Word for word, return the lines from the top of the listing to the line containing "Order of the", both ends included, and no others.

Segment Start: Data

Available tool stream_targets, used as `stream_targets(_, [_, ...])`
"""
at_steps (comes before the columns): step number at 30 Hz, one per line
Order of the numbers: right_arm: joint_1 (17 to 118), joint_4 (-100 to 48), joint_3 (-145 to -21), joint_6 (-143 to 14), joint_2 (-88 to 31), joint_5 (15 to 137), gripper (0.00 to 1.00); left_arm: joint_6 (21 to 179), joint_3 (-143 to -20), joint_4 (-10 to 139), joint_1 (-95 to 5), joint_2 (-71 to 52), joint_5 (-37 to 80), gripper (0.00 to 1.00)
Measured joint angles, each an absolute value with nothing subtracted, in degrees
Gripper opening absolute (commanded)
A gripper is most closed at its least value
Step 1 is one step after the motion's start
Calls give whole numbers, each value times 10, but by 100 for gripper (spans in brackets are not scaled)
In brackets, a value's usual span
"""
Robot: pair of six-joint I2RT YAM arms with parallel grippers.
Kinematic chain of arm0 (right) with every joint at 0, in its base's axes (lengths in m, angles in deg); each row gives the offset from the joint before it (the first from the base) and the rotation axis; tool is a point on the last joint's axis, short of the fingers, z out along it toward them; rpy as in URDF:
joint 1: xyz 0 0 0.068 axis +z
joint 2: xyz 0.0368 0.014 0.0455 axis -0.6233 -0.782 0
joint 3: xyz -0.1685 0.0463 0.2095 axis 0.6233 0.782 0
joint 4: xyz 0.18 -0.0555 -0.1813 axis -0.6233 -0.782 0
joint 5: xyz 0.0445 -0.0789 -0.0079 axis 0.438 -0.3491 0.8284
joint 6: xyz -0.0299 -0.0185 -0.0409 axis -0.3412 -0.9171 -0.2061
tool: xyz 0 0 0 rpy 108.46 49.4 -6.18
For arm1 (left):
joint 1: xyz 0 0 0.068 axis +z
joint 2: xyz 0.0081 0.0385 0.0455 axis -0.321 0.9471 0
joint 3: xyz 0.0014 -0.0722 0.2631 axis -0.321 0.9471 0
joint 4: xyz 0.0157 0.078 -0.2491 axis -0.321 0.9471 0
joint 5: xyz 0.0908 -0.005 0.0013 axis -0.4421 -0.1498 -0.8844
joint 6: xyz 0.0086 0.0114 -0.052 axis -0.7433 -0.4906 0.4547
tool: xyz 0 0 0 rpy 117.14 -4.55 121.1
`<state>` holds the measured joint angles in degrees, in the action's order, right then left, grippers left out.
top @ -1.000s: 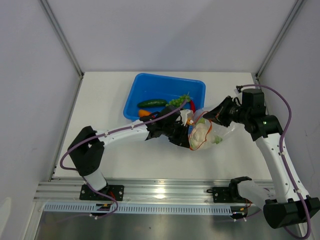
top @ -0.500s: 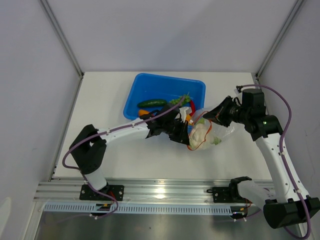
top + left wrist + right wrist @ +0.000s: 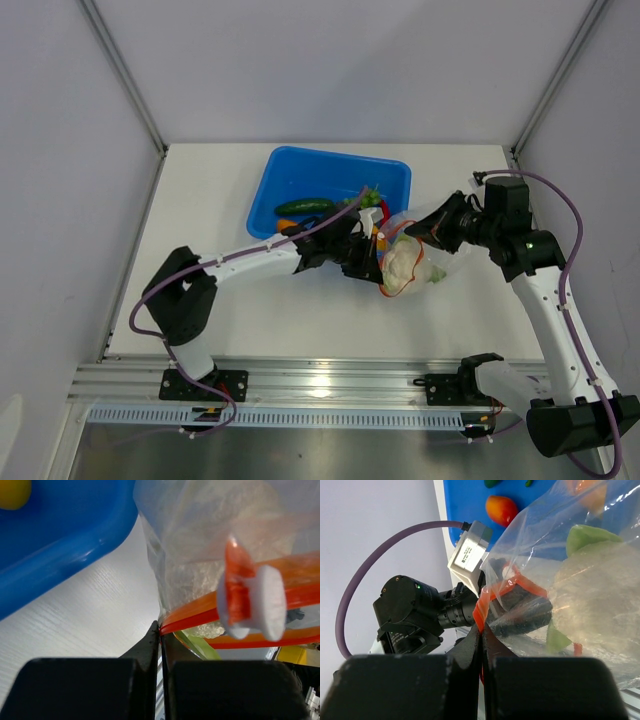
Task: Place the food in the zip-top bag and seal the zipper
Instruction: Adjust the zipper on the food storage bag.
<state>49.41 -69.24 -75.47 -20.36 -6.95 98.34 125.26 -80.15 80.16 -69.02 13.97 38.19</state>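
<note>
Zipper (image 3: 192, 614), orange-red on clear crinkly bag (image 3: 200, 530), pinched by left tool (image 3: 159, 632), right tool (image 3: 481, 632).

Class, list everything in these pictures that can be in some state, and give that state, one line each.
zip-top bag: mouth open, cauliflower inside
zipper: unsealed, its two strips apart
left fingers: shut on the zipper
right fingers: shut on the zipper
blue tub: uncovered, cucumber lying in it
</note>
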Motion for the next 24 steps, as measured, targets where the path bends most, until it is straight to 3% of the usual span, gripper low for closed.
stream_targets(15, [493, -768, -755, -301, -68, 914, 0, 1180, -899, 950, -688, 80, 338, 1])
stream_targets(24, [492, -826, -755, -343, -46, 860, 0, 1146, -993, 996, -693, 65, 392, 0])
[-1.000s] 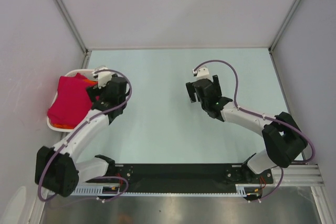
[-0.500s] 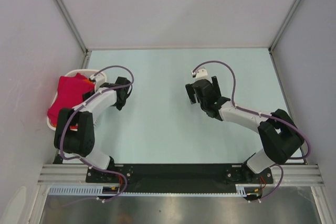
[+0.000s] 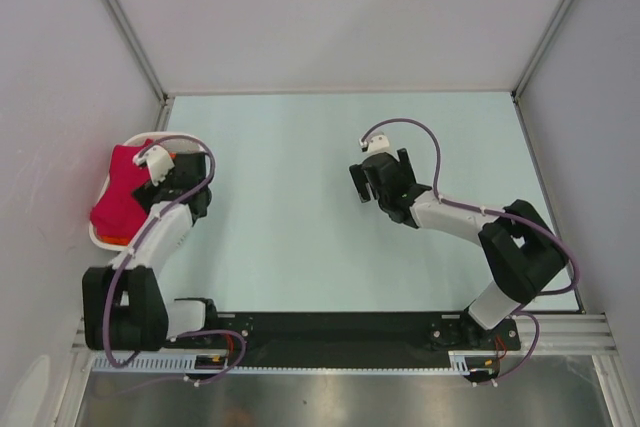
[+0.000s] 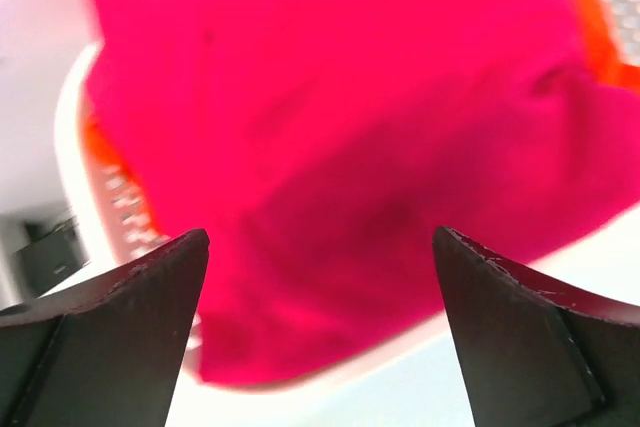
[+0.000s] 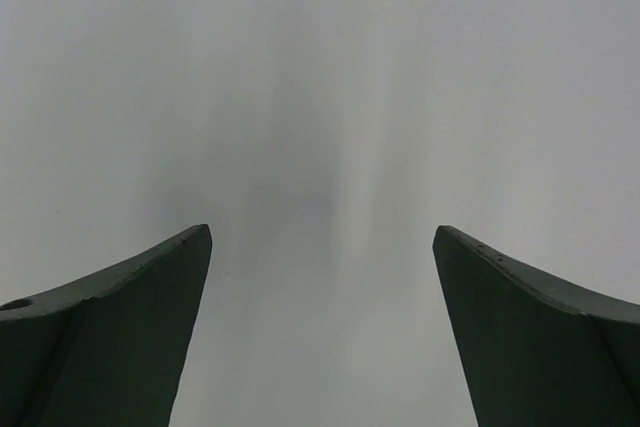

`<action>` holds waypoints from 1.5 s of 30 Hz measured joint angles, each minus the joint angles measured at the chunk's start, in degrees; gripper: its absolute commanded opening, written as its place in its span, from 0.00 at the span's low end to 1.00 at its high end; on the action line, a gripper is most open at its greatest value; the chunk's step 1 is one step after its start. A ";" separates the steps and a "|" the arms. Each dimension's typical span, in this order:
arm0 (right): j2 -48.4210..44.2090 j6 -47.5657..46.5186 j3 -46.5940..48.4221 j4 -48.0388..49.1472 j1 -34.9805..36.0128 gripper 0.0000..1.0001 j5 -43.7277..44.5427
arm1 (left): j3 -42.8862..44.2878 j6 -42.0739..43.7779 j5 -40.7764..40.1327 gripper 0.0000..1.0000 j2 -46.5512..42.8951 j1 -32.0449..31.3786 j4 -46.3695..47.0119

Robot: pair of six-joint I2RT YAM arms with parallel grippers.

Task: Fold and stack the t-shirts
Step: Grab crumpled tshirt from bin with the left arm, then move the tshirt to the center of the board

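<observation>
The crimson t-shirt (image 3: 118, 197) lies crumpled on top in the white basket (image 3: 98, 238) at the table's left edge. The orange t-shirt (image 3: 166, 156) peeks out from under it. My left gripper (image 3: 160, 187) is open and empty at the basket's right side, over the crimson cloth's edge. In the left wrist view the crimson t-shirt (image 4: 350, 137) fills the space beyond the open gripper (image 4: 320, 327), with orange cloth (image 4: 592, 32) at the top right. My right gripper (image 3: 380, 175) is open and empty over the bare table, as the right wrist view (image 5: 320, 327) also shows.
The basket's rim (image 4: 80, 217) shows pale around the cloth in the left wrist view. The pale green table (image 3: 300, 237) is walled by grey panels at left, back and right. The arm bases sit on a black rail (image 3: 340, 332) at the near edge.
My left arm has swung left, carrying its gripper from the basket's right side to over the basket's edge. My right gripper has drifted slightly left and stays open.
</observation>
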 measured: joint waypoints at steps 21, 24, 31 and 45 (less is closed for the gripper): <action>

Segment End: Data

### Solved problem
Available tool stream_targets, used as `stream_targets(_, [_, ...])`
"""
at_steps (comes before the columns): step number at 30 Hz, one per line
Order of the numbers: right_arm: joint_1 (17 to 118), joint_4 (-100 to 48), joint_3 (-145 to -21), joint_6 (-143 to 14), joint_2 (-88 to 31), joint_5 (15 to 137), gripper (0.00 to 1.00); left_arm: joint_6 (21 to 179), joint_3 (-143 to -20), joint_4 (-10 to 139), joint_1 (-95 to 5), joint_2 (-71 to 52), joint_5 (-37 to 80), gripper (0.00 to 1.00)

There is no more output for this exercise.